Companies are rapidly integrating AI into their operations, from customer service chatbots to advanced analytics tools. And if organisations are using AI, then so are their third party vendors, the companies processing data on their behalf.

Do we know how our vendors are using our data, and how will we manage that risk?

AI and Third-Party Risk: What’s at Stake?

AI amplifies third-party risk in several ways:

  • Data Leakage: Information entered into AI tools could be stored, reused, or exposed.

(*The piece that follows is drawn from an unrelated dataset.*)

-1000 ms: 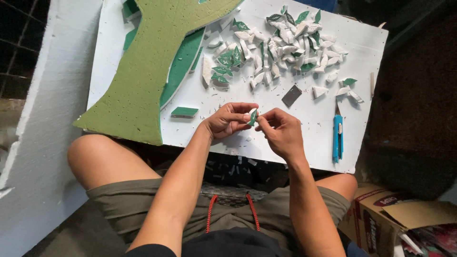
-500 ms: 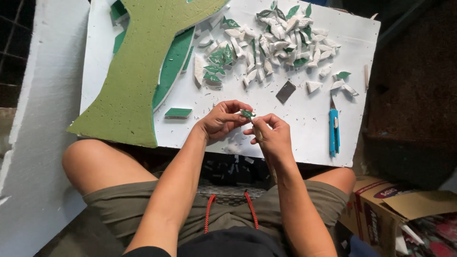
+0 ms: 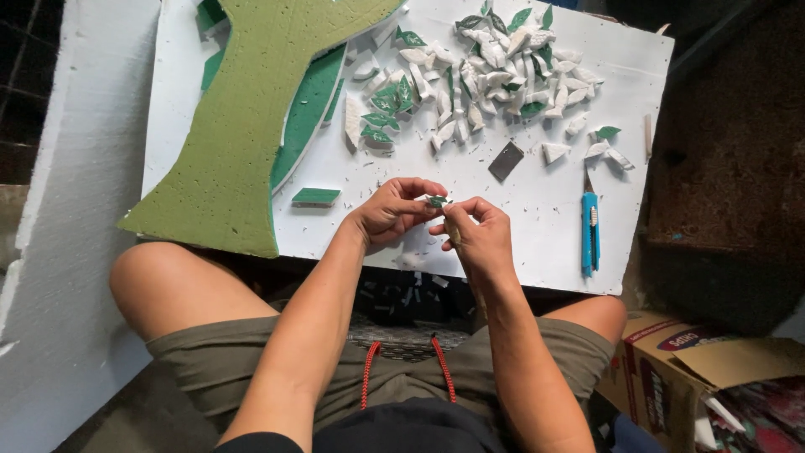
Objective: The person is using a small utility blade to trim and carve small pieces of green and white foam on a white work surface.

Are your inputs contributing to a model that may resurface these comments elsewhere?
  • Opaque Data Practices: What AI systems are your third parties using? Are they using in-house proprietary models? How clear are you on data usage, retention, and any onward sharing?
  • Model Vulnerabilities: If an AI model is compromised, its outputs could become inaccurate or biased, damaging trust and operations. What obligations do you have, and how do you manage this risk?
  • Supply Chain Risks: Many AI solutions will rely on a network of sub-processors, expanding the risk landscape. Do you know where your data ends up?

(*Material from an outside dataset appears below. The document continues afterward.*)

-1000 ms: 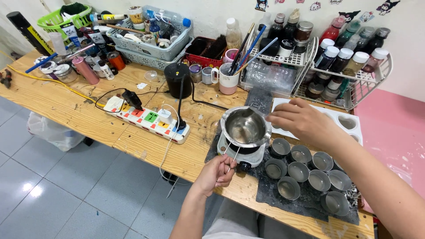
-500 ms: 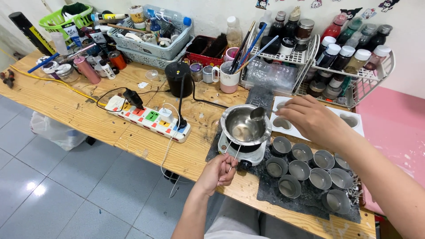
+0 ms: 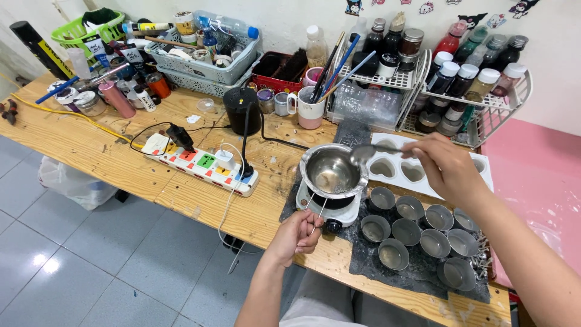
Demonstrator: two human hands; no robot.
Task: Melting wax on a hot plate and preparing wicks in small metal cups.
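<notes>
My left hand [image 3: 298, 236] is closed around the thin wire handle [image 3: 315, 209] of the steel melting pot [image 3: 332, 171], at the near edge of the wooden table [image 3: 91, 151]. The pot sits on a small white hot plate [image 3: 327, 209], just beyond that hand and a little to its right, so the handle runs from the pot's near rim down into my fingers.

My right hand [image 3: 449, 166] is to the right of the pot and farther from me than the left one. Its fingers pinch the handle of a metal spoon [image 3: 363, 152], and the spoon's bowl hangs over the pot's far right rim, between the pot and the white heart-shaped mould tray [image 3: 423, 171]. I cannot tell whether the spoon carries anything.

The mould tray lies under and behind my right hand. Near to me and right of the hot plate, a cluster of small round metal tins [image 3: 417, 233] stands on a dark mat [image 3: 369, 266], below my right forearm.

Left of the pot, a white power strip [image 3: 203, 163] with coloured switches lies on the table, well apart from both hands. On the far side stand a mug of brushes [image 3: 311, 109] and white wire racks of bottles [image 3: 466, 85] against the wall.
</notes>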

The Key Questions to Ask Yourself and Your Vendors

To manage third-party risk effectively in the AI era, you need to ask the right questions:

1. Data Handling and Privacy:

  • How does the vendor handle and store your data?
  • Is your data used for model training or shared with third parties?
  • Can the vendor demonstrate compliance with data protection regulations (e.g., GDPR, CCPA)?

2. Transparency and Explainability:

  • Can the vendor explain how their AI model processes inputs and generates outputs?
  • Are their models explainable and auditable?

3. Security and Controls:

  • What security measures are in place to protect data in transit and at rest?
  • Does the vendor provide evidence of security controls through a SOC2 or ISO 27001 certification, and do they address AI-specific risks?

4. Model Risk Management:

  • How does the vendor monitor and mitigate model drift or bias?
  • Do they have processes for continuous testing and validation of AI outputs?

5. Subcontractor Risks:

  • Does the vendor use subcontractors or other third-party models when processing your data?
  • How do they manage risk across their own supply chain?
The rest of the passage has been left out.